John L Errington MSc

Experiments with an Arduino microcontroller


These pages detail the progress of my experiments with the Arduino microcontroller, aimed at the following projects:

1: the simplest, a recording voltmeter for testing for faults on computer power supplies.

2: a device to turn on a mains powered electric heater when there is bright sunshine (to take advantage of electricity from my 3.6kW solar panel array; and shows an approach that could be adapted to controlling most mains-powered devices.

3: experiments with speed control of a motor.

The first project requires a volmeter that will take accurate readings of voltage from the computer power supply connector, and store them onto an SD card.
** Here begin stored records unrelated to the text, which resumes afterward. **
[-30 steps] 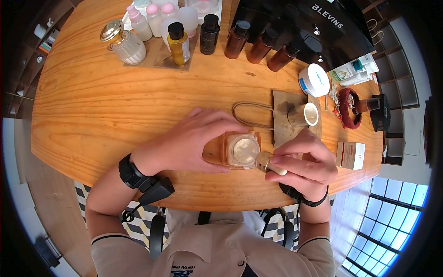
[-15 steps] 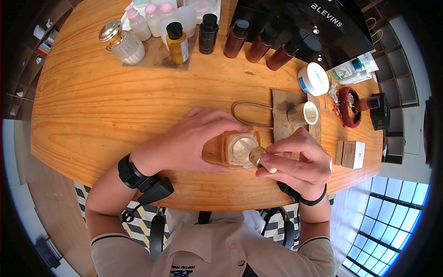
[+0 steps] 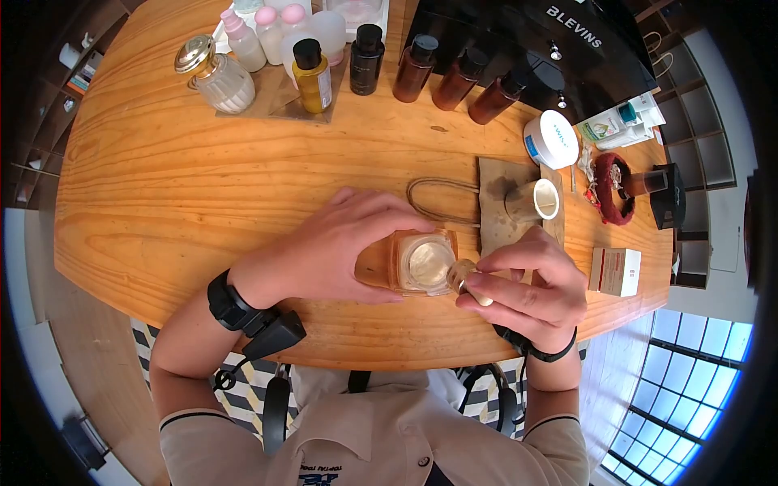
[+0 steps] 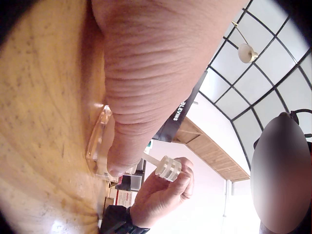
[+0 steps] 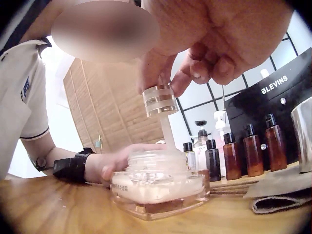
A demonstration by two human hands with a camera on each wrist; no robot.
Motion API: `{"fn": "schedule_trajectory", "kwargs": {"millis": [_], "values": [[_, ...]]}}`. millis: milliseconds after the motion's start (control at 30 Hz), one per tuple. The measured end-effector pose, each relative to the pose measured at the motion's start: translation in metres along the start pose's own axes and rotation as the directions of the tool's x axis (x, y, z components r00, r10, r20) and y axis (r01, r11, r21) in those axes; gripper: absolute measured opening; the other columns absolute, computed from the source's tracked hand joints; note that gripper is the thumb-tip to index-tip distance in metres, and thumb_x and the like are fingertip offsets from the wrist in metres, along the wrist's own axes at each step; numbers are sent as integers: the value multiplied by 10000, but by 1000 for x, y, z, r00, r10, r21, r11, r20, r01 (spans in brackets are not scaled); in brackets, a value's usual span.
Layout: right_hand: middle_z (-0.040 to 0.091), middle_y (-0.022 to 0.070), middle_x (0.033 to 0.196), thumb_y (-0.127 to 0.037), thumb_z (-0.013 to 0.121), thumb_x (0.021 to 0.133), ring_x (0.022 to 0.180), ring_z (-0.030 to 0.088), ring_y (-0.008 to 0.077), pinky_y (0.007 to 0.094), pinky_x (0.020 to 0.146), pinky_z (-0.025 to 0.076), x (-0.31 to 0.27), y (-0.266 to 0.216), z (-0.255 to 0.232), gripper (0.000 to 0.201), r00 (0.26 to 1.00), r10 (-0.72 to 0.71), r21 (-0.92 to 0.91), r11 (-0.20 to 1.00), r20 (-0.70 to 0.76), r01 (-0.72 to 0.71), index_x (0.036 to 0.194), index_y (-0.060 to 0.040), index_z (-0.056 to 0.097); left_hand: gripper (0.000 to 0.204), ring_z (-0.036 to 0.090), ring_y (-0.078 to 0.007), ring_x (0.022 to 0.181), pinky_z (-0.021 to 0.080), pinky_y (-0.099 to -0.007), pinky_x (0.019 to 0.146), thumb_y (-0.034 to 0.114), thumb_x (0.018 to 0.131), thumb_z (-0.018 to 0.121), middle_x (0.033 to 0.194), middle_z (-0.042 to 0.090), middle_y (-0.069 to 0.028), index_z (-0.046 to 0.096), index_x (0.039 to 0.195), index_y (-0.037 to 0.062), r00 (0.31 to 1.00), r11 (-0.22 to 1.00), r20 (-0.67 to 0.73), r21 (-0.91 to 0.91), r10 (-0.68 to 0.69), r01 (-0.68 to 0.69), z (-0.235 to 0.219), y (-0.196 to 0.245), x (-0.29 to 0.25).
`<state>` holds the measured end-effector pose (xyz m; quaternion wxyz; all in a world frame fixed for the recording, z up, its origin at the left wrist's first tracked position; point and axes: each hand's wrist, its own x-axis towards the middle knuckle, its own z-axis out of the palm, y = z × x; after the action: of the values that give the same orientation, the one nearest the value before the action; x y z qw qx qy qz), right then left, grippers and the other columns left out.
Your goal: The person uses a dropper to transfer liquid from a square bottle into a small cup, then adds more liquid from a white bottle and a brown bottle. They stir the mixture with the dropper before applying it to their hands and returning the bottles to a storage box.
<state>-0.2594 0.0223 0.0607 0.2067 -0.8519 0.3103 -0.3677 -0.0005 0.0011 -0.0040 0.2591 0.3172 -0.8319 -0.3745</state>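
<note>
On the table stands an open square jar [image 3: 395,261] of clear, peach-tinted glass with white cream inside. My left hand [image 3: 336,247] holds it from the left, thumb along the near side and fingers along the far side. The right hand [image 3: 531,283] pinches a small gold-banded cap [image 5: 160,100] between thumb and fingers. From that cap a pale flat stem [image 5: 168,131] slants down to the jar's mouth, its lower end hidden behind the rim in the right wrist view. In the left wrist view the banded cap [image 4: 168,168] shows beyond my left thumb.
Behind the jar lies a brown paper bag [image 3: 496,182] with a white-rimmed cup [image 3: 528,201] on it. A small white box [image 3: 616,272] stands at right. Several bottles [image 3: 416,69] line the back beside a black case [image 3: 519,32]; a white tub [image 3: 551,139] sits before it.
The right hand moved the cap left over the jar's mouth, then back slightly to the right, near the rim. My left hand and the jar have stayed put.
</note>
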Motion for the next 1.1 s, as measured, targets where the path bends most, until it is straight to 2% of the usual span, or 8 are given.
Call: {"fn": "schedule_trajectory", "kwargs": {"millis": [333, 833, 1100], "values": [[660, 4, 858, -102, 910, 650, 708, 613, 160, 306, 587, 452, -1, 4, 2, 265, 998, -62, 16, 998, 22, 62, 881, -92, 779, 717, 523, -271, 1226, 368, -406, 1056, 288, 689, 902, 1302, 584, -49, 600, 1330, 178, 1000, 1000, -6, 2, -9, 9, 0, 1, -1], [700, 35, 893, -141, 910, 664, 706, 589, 143, 281, 565, 422, 1, 6, 5, 313, 1000, 2, 198, 980, 24, -7, 945, -77, 786, 711, 531, -259, 1222, 359, -405, 1057, 291, 695, 892, 1290, 592, -52, 599, 1330, 162, 1000, 1000, -5, -5, 10, -10, 0, 0, 0], [689, 31, 873, -129, 908, 668, 701, 604, 155, 288, 561, 422, 2, 7, 6, 301, 999, -33, 186, 982, 31, 26, 935, -66, 784, 710, 537, -260, 1214, 366, -404, 1050, 282, 688, 892, 1287, 595, -55, 602, 1323, 154, 1000, 1000, 13, -4, -3, 3, -2, 1, 1]]}}
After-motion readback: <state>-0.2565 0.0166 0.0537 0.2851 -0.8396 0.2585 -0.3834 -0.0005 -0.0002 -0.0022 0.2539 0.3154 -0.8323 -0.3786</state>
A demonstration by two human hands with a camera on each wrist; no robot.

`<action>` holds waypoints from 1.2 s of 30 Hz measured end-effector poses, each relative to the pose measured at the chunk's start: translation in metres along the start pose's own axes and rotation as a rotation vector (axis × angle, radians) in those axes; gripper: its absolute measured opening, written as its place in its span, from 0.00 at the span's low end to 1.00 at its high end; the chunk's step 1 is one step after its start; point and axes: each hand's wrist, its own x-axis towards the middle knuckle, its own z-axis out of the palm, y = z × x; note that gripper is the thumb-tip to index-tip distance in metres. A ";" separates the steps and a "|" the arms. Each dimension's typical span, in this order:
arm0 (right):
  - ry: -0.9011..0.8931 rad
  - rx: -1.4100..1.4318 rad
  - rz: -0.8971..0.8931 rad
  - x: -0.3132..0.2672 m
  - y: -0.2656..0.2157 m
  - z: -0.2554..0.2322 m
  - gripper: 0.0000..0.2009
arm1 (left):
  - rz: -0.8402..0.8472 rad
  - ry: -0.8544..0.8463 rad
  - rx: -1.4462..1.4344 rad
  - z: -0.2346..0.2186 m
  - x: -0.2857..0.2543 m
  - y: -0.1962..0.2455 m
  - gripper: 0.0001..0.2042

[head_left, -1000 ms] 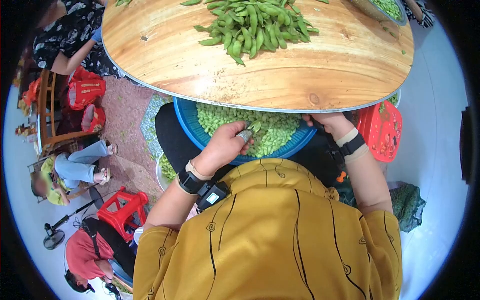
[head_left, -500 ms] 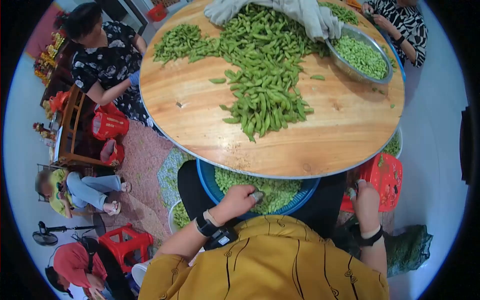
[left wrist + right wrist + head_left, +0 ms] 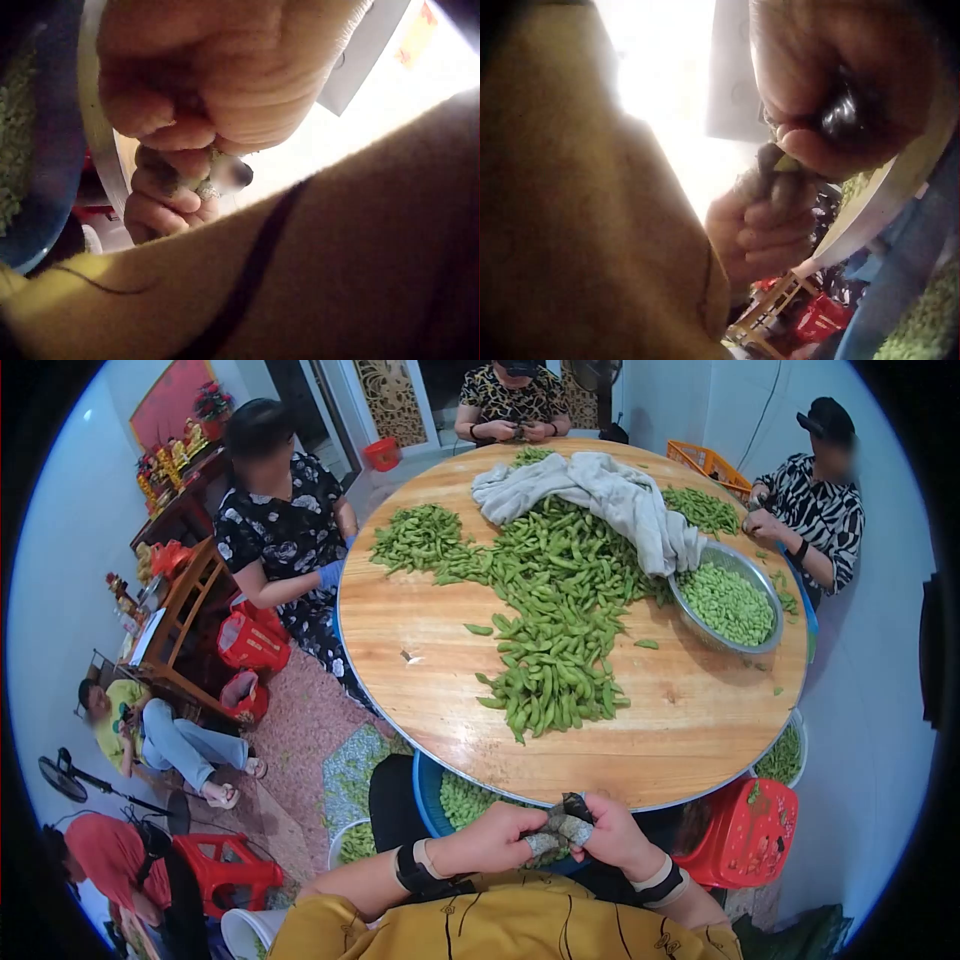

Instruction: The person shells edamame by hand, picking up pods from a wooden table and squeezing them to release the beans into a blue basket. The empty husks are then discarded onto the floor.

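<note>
My left hand (image 3: pixel 490 840) and right hand (image 3: pixel 622 842) meet above my lap, at the near edge of the round wooden table (image 3: pixel 420 710). Worn grey wrapping (image 3: pixel 560 834) covers some fingertips, and a dark wrap shows on a right finger. Between the pinching fingertips in the right wrist view is a small green edamame pod (image 3: pixel 786 163), mostly hidden by the fingers. Below the hands, partly under the tabletop, a blue basin (image 3: pixel 428 792) holds shelled green beans (image 3: pixel 462 800). A large heap of unshelled pods (image 3: pixel 560 640) lies on the table.
A metal bowl (image 3: pixel 690 622) of shelled beans and a grey cloth (image 3: pixel 590 490) are on the table. Several people sit around it. A red stool (image 3: pixel 745 835) stands right, near a pail of pods (image 3: pixel 785 752); another red stool (image 3: pixel 230 870) is at left.
My right hand came out from under the table edge, went to the right near the red stool, then joined the left hand. The head view has tilted up, showing more table.
</note>
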 end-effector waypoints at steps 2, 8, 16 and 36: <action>-0.057 0.104 0.013 0.001 -0.001 -0.002 0.09 | -0.207 -0.098 -0.457 0.000 0.000 -0.001 0.08; -0.041 -0.017 0.087 -0.007 -0.014 -0.005 0.09 | -0.385 -0.258 -0.604 -0.004 0.002 -0.015 0.09; 0.072 -0.262 0.078 -0.014 -0.026 0.002 0.12 | -0.136 -0.164 -0.418 -0.003 -0.006 -0.022 0.09; -0.069 -0.796 -0.271 0.004 -0.013 0.011 0.11 | -0.623 0.444 0.153 -0.087 -0.116 -0.041 0.10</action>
The plan is that readings will start when a "go" button is pressed. This allows the psu time to settle.
All the psu voltage outputs ( +3.3, +5, +12, -12)will be monitored.
Initially readings will be taken and recorded to the card at short intervals (perhaps 0.1 sec). (file 1)
If they are within spec a set of green LEDs will be illuminated.
If they remain steady for 1 minute a new set of readings will be started, now at 1 minute intervals. (file 2)
Should any reading deviate from the average value by more than a pre-defined amount, or go out of spec, a red LED will be lit.

This device will allow soak testing of computer psu's and show faults without looking at the stored data - however this will be available if required to investigate any faults.

The second project will use a light sensor (photoresistor or small solar panel) to determine the amount of sunlight present. If this is sufficient an optoisolated Solid State Relay will be energized to switch on the heater. Issues here concern preventing excessive switching, and ensuring the whole system is safe.

A third project examines DC motors commonly used in instrumentation, control and robotics, and provides circuit diagrams and examples of ways the Arduino microcontroller can be used to control them.

Current project - following the redefinition of important physics measurement units, <see more information here pdf> a "proof of concept" experiment in measuring mass directly (ie not as weight).